-
21. Data: 2004-11-26 10:26:55
Temat: Re: Ogrodzenie na służebności
Od: "Aneta" <a...@c...com.pl>
Użytkownik "Ja" <b...@N...gazeta.pl> napisał w wiadomości
news:co4i37$rke$1@inews.gazeta.pl...
> Dalej nie czuję różnicy pomiędzy służebnością a drogą konieczną.
> Które prawo można przekształcić w które, kiedy, na jakiej podstawie i
kto.
> > Optymalna dla mnie byłaby właśnie ta trzecia przdstawiona możliwość.
> > Dotychczas, sąsiad jest właścicielem obydwu działek, a więc przejazd po
> > mojej nie jest mu do niczego potrzebny, inaczej nie jest konieczny.
Zresztą
> > nie ma do czego dojeżdżać, na działce nie ma żadnej budowli, ani upraw.
> > Interesują mnie możliwości prawne dowiedzenia tego, że służebność nie
jest
> > wykorzystywana, nie jest konieczna i po części jest dla mnie uciążliwa.
> > Owa służebność nie powstała (zaistniała w księgach wieczystych) w
momencie
> > podzialu działek, ale w momencie ich sprzedaży kolejnemu, ale jednemu
> > właścicielowi.
>
> I tutaj dochodzimy do sedna.

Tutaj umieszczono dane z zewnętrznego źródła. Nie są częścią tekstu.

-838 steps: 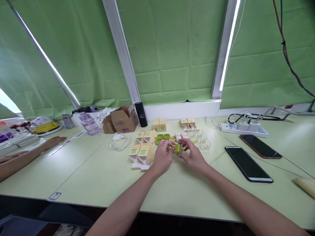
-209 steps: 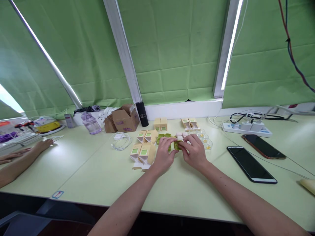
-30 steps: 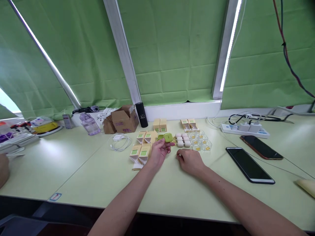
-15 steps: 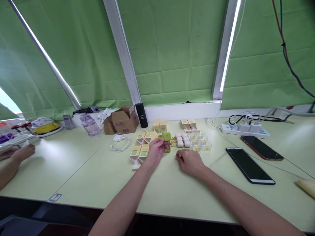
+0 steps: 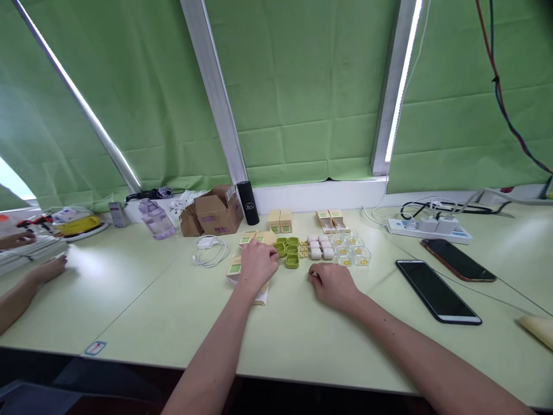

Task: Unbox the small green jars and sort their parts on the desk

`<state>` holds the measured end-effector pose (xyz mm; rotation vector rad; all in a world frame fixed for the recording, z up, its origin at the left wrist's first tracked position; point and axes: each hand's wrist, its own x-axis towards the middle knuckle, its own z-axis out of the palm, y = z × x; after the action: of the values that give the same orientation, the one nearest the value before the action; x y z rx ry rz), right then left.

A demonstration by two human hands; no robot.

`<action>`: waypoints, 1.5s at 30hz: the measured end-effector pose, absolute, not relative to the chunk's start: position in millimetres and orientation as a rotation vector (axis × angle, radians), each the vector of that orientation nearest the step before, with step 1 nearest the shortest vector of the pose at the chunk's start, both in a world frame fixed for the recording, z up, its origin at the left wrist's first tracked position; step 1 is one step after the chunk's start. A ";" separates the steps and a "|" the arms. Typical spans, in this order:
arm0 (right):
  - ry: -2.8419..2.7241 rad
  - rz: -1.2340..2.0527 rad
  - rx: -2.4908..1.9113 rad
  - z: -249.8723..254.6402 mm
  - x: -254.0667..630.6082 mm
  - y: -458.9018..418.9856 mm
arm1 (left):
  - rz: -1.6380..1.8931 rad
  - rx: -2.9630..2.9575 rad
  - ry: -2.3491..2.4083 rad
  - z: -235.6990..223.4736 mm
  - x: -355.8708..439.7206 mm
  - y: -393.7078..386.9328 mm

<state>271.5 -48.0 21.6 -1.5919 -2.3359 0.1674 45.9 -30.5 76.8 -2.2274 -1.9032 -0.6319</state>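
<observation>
My left hand [image 5: 259, 264] is closed over a small cream open-ended box [image 5: 261, 296], most of which is hidden under the palm and wrist. Another such box [image 5: 234, 268] with a green square stands just left of it, and more cream boxes [image 5: 247, 238] are behind. To the right of my fingers, several green square cases [image 5: 292, 261] sit in a cluster. My right hand [image 5: 332, 282] rests on the table with its fingers curled, and nothing shows in it. Beyond it are pale pink rounded blocks [image 5: 315, 253] and clear cups with yellow centres [image 5: 362, 260].
Two phones [image 5: 438, 291] and a power strip [image 5: 449, 233] lie on the right. A white cable [image 5: 212, 251], brown carton [image 5: 218, 213], black cylinder [image 5: 247, 203] and purple bottle [image 5: 158, 219] are toward the left back. Another person's hand [image 5: 47, 270] is at the far left.
My left hand has let go of the green case, which is now with the other green ones, and moved left onto a cream box, shifting it rightward. My right hand stays put.
</observation>
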 end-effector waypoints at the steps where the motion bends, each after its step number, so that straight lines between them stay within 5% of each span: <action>1: -2.337 0.167 -1.596 21.5 271.6 -47.8 | -0.574 -2.219 -1.903 77.4 45.4 -30.9; 13: -2.351 0.179 -1.604 23.9 270.7 -49.4 | -0.256 -2.251 -1.863 67.4 45.5 -27.8; 45: -2.381 0.166 -1.614 25.4 270.1 -50.4 | -0.318 -2.268 -1.915 57.9 44.6 -23.6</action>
<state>270.1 -50.4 25.4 -1.6137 -2.3809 0.1664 44.6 -23.6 57.9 -2.2684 -1.9147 -0.3177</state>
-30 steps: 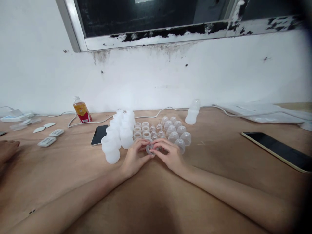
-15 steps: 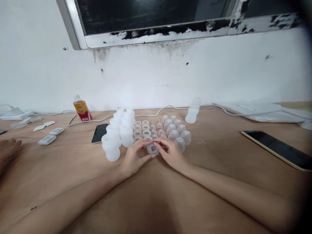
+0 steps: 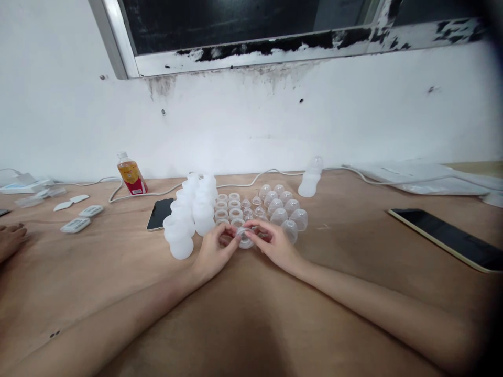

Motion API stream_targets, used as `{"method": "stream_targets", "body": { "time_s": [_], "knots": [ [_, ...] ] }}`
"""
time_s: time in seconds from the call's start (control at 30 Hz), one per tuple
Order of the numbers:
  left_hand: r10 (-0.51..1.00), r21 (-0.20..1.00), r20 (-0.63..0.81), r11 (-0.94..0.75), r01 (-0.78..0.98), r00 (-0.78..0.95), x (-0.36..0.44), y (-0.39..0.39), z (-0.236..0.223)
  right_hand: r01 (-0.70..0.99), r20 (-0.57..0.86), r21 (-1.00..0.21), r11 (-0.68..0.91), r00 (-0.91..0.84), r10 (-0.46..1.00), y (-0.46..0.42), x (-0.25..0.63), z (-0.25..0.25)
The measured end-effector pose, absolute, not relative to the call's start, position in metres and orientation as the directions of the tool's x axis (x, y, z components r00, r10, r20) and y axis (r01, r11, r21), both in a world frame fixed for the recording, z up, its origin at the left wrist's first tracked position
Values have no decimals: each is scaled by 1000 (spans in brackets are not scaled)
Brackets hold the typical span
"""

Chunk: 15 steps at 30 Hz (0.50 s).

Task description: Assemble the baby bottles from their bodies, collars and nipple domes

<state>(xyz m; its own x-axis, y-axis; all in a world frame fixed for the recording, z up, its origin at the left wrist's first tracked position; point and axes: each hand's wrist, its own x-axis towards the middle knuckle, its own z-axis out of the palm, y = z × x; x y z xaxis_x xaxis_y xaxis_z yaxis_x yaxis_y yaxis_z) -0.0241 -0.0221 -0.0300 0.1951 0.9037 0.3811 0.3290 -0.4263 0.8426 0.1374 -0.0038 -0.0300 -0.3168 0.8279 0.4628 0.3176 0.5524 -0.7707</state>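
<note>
Between my left hand (image 3: 216, 248) and my right hand (image 3: 275, 245), a clear baby-bottle ring (image 3: 245, 242) is held low over the table. Fingertips and thumbs of both hands close on its rim; what sits inside it is partly hidden. Just beyond are rows of translucent bottle rings (image 3: 221, 214) and small clear nipples (image 3: 258, 212). Domed clear bottle caps (image 3: 279, 216) stand beside my right hand. To the left of my left hand, frosted baby bottles (image 3: 181, 246) are set in rows.
A capped bottle (image 3: 309, 183) stands near the wall. Phones lie at left (image 3: 160, 213) and right (image 3: 444, 238). A drink bottle (image 3: 132, 175), a white cable (image 3: 251, 184), plastic bags (image 3: 416, 180) and another person's hand (image 3: 11, 240) are around the table.
My left thumb has moved up and inward along the ring, which now looks tilted differently. The other person's hand has drawn slightly left.
</note>
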Motion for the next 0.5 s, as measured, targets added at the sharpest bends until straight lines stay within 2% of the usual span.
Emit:
{"method": "stream_targets", "body": {
  "time_s": [0.27,0.5],
  "knots": [
    [930,894,329,-362,264,161,-24,-21,-35,413,454,-665,622,-437,776,-8,136,-28],
    [928,874,327,-368,316,177,-22,-22,-35,452,499,-576,681,-466,731,-10,135,-30]
  ]
}}
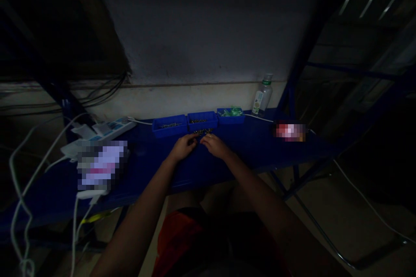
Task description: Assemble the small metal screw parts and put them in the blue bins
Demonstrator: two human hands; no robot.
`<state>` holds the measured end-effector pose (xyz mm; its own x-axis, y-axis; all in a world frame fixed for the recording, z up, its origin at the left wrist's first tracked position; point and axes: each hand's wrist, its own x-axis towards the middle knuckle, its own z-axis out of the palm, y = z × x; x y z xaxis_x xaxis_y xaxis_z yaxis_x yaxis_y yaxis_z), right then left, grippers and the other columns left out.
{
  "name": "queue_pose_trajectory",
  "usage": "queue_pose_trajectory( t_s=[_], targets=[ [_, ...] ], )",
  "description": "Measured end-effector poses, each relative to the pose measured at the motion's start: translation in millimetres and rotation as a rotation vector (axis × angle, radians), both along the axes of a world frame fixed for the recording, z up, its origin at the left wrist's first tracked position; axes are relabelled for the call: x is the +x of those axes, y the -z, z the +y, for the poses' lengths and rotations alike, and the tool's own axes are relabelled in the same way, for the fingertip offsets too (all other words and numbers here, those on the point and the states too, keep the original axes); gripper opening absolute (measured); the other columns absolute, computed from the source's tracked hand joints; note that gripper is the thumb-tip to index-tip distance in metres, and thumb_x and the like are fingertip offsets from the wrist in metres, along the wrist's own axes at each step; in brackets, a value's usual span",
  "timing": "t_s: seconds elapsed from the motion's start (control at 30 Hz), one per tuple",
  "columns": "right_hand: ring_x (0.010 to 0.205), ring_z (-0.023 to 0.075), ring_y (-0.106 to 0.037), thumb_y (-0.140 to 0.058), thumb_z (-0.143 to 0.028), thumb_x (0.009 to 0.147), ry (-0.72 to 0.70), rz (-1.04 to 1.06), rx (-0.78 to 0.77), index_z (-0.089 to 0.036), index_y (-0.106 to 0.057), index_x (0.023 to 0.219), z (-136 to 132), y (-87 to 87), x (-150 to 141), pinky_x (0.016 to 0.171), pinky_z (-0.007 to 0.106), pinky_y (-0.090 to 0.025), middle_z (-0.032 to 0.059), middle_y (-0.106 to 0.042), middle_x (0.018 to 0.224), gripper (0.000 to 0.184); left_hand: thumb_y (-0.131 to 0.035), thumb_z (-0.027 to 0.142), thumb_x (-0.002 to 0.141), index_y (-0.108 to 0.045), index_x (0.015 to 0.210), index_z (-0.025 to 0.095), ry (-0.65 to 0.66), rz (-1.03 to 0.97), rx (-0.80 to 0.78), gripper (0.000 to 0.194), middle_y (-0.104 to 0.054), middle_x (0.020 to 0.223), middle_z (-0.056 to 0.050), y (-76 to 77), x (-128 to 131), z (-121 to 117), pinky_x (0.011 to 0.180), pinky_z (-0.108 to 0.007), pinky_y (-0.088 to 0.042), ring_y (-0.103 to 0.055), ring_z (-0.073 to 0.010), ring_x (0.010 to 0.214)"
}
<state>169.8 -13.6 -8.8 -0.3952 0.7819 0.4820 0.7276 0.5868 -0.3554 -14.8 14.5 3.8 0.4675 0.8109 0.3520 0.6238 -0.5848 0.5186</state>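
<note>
My left hand rests low over the blue table with its fingers curled together toward the right. Facing it, my right hand is bent in a pinch, its fingertips a short gap from the left ones. Whatever either hand holds is too small and dark to make out. Just beyond the fingertips lies a loose pile of small brassy metal pieces. Behind the pile stands a blue bin with similar small pieces. To its left, another blue bin holds silvery slender pieces; a third blue bin contains green plastic wrapping.
A clear bottle with a green-banded neck stands at the back right. At the left are a white power strip with plugs, a blurred-out device and looping white cables. Another blurred bright item lies at the right. The blue table meets a wall behind.
</note>
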Motion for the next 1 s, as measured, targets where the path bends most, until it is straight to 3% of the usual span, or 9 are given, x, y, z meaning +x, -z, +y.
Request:
queue_pose_trajectory(
  t_s=[0.17,0.33,0.63,1.0],
  targets=[
    [0.091,0.011,-0.051,-0.041,-0.018,0.088,-0.115,0.103,0.011,-0.018,-0.059,0.091,2.1,0.3,1.7,0.085,0.022,-0.035,0.0031,-0.057,0.093,0.019,-0.045,0.027,0.076,-0.063,0.097,0.017,0.063,0.032,-0.016,0.03,-0.065,0.094,-0.004,2.5,-1.8,2.3,0.076,-0.026,-0.044,-0.058,-0.0164,0.08],
    [0.088,0.0117,-0.052,-0.044,-0.017,0.086,-0.1,0.162,-0.043,-0.019,-0.06,0.091,5.6,1.6,3.9,0.082,0.023,-0.037,0.0026,-0.058,0.091,0.017,-0.045,0.025,0.074,-0.063,0.087,0.016,0.082,0.031,-0.044,0.024,-0.065,0.084,-0.002,0.3,-2.8,1.9,0.073,-0.024,-0.043,-0.057,-0.0153,0.076],
    [0.071,0.0096,-0.051,-0.055,-0.016,0.076,-0.055,0.212,-0.126,-0.018,-0.061,0.088,5.3,1.5,4.2,0.07,0.021,-0.039,0.0,-0.058,0.083,0.014,-0.046,0.023,0.073,-0.061,0.082,0.014,0.081,-0.041,-0.06,0.02,-0.063,0.078,-0.001,-5.2,0.8,-4.3,0.067,-0.023,-0.042,-0.055,-0.0137,0.069],
    [0.067,0.0083,-0.052,-0.053,-0.019,0.078,-0.073,0.279,-0.109,-0.017,-0.061,0.083,3.9,-1.8,4.7,0.065,0.018,-0.037,-0.0015,-0.06,0.076,0.009,-0.052,0.029,0.072,-0.061,0.083,0.013,0.109,-0.099,-0.127,0.021,-0.059,0.07,0.0,-5.8,5.8,-8.0,0.055,-0.021,-0.039,-0.05,-0.0112,0.061]
  ],
)
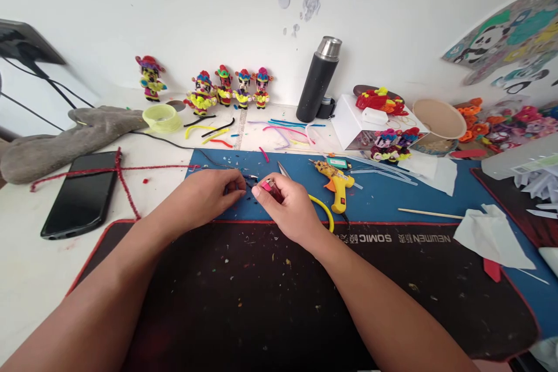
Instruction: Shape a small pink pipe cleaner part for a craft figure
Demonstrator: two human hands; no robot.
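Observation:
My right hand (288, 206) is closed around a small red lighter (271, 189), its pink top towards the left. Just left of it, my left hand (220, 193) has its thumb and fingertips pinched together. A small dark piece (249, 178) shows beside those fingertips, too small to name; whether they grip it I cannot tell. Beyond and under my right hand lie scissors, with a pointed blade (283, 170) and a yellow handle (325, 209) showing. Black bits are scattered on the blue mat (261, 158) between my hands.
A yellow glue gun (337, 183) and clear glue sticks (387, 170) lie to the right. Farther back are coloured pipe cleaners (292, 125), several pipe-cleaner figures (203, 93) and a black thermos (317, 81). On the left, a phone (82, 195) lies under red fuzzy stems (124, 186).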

Z praktyki domniemywam, że w decyzji
> zatwierdzającej podział nieruchomości był zapis, że w przypadku zbycia
> działek takich a takich konieczne jest ustanowienie służebności gruntowej
we
> właśnie takim zakresie. Prawdopodobnie wniosek o podział nieruchomości
> umotywowany był chęcią sprzedaży poszczególnych działek i tak został
> rozpatrzony. Została wydana decyzja, w której zawarto warunek ustanowienia
> służebności. I notariusz sporządzający akt nie miał właściwie wyboru -
nawet,
> gdy służebność nie jest wykorzystywana, a sąsiedzi uzgodnili między sobą
inne
> zasady korzystania z nieruchomości powinna być ustanowiona. Brak jej
> ustanowienia mógłby skutkować odmową wpisu własności do księgi wieczystej.
>
> Dobrze by było więc sięgnąć do tych dokumentów - mapy podziału i decyzji
> zatwierdzającej podział (o ile taka była - w przypadku nieruchomości
rolnych
> nie musiała być)
>
> W dniu dzisiejszym sąsiad może istotnie nie korzysta za służebności,
niemniej
> jednak hipotetycznie zakładając powiedzmy jego ciężką sytuację materialną
i
> sprzedaż drugiej działki - może spokojnie tego dokonać, albowiem działka
ma
> dojazd. W przypadku zagrodzenia i próby sprzedaży drugiej działki:
>
> 1. Potencjalny nabywca może zrezygnować ze zględu na ogordzenie i
> przewidywane kłopoty sąsiedzkie.
> 2. Nawet jeśli się dziś dogadacie sąsiad musi ustanowić służebność na
swojej
> pierwszej działce, aby zapewnić dojazd drugiej, a po co miałby to robić,
> skoro nie musi? Ma to prawo już zagwarantowane poprzez przejazd na Pani
> działce.
>
> A na mój pusty łeb, to w przypadku postawienia ogrodzenia sąsiad może
> spokojnie domagać się jego zdemontowania, a jeśli będziecie się uchylać,
to
> wystąpić o ustanowienie drogi koniecznej. I sąd przyzna mu rację.
>
OK. Niestety zgadzam się.
Teraz gnębi mnie problem przekształcenia owej służebności w drogę konieczną.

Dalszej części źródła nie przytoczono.